Sunday, October 27, 2013

Book Review: Lycanthia

Book Review: 'Lycanthia' by Tanith Lee
3 / 5 Stars

‘Lycanthia, or The Children of Wolves’ (220 pp) is DAW Book No. 429, and was published in April, 1981. The cover artwork is by Paul Chadwick.

‘Lycanthia’ is in many ways a forerunner of the highly successful genre of ‘supernatural’ romances (e.g., 'Twilight'), a genre that really didn’t exist back in 1981.


The novel is set in France during the 1920s or 1930s. Its protagonist is Christian Dorse, a young man utterly absorbed with himself, and the tuberculosis that slowly is killing him. 


As the novel opens, Dorse has the good luck to inherit a chateau in the remote countryside. Bored with city life, and conscious of his dwindling years, Dorse travels to the chateau, and the opening chapters introduce the reader to the melancholy rural landscape in Winter, the foreboding chateau, its eccentric servants, and the local village, with its ancient superstitions and rustic customs.

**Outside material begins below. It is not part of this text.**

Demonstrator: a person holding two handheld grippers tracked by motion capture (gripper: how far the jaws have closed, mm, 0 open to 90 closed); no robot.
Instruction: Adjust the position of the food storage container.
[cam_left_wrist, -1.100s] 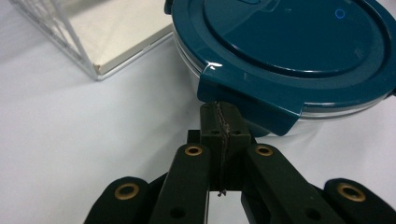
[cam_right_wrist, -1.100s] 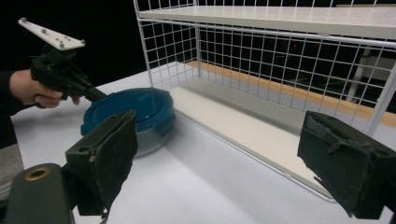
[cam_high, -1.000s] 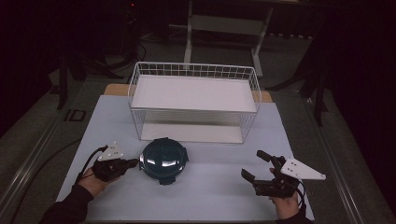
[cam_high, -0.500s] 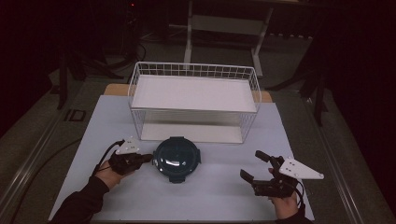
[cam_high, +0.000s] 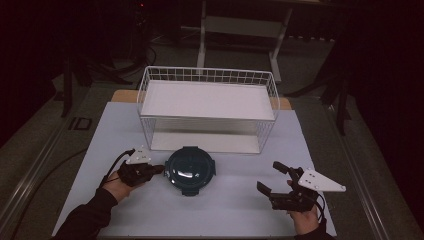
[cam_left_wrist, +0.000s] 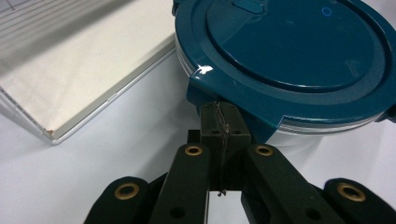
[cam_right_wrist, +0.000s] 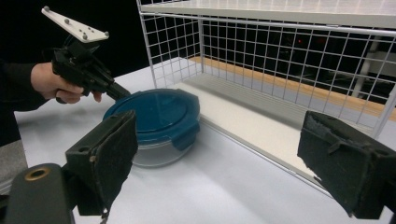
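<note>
At the left of the high view, the left tool (cam_high: 159, 169) lies low over the pale counter (cam_high: 235, 210), its jaws clenched tight together with nothing between them; in the left gripper view the closed tips (cam_left_wrist: 220, 122) press against a side latch tab of the round clear container with a dark teal snap-on plastic lid (cam_high: 190, 170). That container sits on the counter near its middle, just in front of the white wire basket with a flat white board inside (cam_high: 207, 102) and apart from it. Judging by its look, the container is rigid and fairly light if empty, though its contents cannot be made out; the glossy lid is likely slippery, and the smooth round wall offers little purchase. The firmest hold would probably be across the rim at one of the latch tabs, or with wide jaws spanning the body, since a push at one edge, as now, would tend to slide or spin it on the smooth counter. Further right, the right tool (cam_high: 277, 178) rests near the counter's front edge, well apart from the container, its jaws spread wide and empty.
</note>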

At first content to play the cynical aesthete, stylishly prostrated by his illness, Dorse learns that the chateau has a history of disturbing behaviors by its former seigneurs. There are intimations of crimes and atrocities, acts that may have links to the presence of the large black dogs haunting the chateau and the surrounding forests. 


Dorse soon finds himself walking the narrow trails in the woods with a rifle in his hands, seeking what may be man-killing wolves.But what he actually finds is something more complex than a simple folktale of loups-garoux. For the village, the chateau, and the rumored werewolves all are part of an ancient and enduring tragedy, a tragedy that he may unwittingly revive…..

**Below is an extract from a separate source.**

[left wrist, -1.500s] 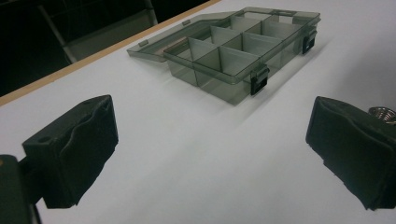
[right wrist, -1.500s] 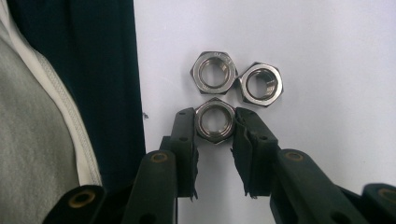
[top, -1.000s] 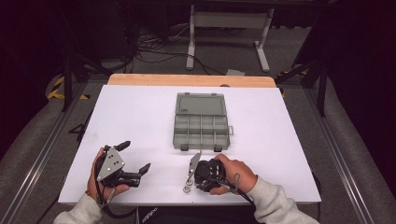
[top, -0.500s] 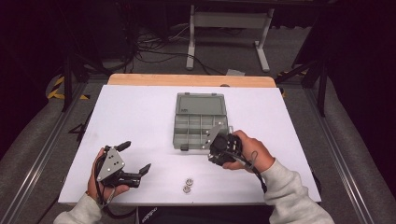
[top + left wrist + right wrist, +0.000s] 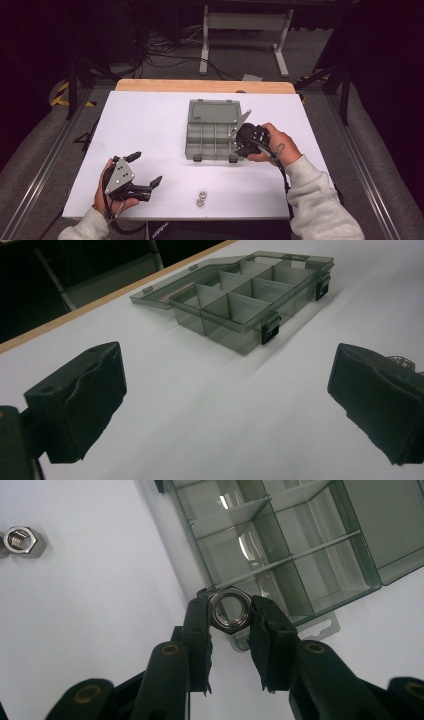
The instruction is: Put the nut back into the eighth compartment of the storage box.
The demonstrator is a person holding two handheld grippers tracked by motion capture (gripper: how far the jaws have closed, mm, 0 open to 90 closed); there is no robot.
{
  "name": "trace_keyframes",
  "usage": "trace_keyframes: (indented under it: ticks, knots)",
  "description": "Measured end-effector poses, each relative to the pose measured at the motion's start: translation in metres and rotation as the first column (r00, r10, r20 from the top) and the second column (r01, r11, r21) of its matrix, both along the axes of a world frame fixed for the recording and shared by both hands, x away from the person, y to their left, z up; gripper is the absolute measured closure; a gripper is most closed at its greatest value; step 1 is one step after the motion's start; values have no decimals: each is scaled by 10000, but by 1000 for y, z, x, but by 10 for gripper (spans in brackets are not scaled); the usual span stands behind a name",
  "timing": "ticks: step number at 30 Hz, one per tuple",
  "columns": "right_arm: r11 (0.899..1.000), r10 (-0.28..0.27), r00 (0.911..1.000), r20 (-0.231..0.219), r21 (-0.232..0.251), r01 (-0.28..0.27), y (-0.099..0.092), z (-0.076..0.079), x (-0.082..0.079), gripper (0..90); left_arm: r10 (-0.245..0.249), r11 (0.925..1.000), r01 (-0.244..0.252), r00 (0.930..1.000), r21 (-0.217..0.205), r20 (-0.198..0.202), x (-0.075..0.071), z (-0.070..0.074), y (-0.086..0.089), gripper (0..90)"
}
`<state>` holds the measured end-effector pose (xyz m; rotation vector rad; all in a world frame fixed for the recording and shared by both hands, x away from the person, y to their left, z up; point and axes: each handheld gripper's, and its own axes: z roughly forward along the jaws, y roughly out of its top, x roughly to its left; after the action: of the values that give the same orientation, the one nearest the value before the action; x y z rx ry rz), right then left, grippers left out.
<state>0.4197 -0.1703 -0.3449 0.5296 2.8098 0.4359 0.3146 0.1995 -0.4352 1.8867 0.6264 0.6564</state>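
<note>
The right hand-held gripper (image 5: 229,611) is pinching a silver hex nut (image 5: 229,610) between its tips, bore facing the camera, over the grey-green compartment box (image 5: 280,545).

My left tool (image 5: 227,410) has its two black padded jaws spread wide apart, low over the white counter (image 5: 210,405). Ahead between them sits a translucent grey plastic compartment box (image 5: 250,295), its lid laid open behind and two dark latches on its near wall. A small metal nut (image 5: 400,360) peeks over my right jaw.
</note>
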Motion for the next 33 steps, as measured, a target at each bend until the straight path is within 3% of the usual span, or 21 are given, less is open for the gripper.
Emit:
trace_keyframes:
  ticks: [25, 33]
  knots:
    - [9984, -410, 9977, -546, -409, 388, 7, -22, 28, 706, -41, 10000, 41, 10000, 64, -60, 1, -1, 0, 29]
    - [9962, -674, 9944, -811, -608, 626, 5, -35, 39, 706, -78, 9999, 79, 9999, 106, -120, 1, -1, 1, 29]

As was the case with most of Tanith Lee’s output in the 70s and 80s, ‘Lycanthia’ relies heavily on an ornate prose style. Readers should prepare for sentences chock full of metaphors and similes, and detailed exposition on the mental and spiritual turmoil of a ‘decadent’ character.
 

Lee clearly is making a conscious effort to imbue her novel with the same themes and attitudes of J. K. Huysmans’ 1884 symbolist classic A Rebours (‘Against Nature’). Christian Dorse is at heart a more modern version of Huysmans’ Jean Des Esseintes, seeking stimulation of his jaded, world-weary palate from the customs and practices of the primitive, but virile, landscape of rural France.

For these reasons, I suspect that ‘Lycanthia’ will not be embraced by readers of modern urban fantasies, where a clean, clear prose style, and recurring casts of characters, are the status quo. But if you are adventurous in regard to supernatural romance literature, then you may find 'Lycanthia' rewarding.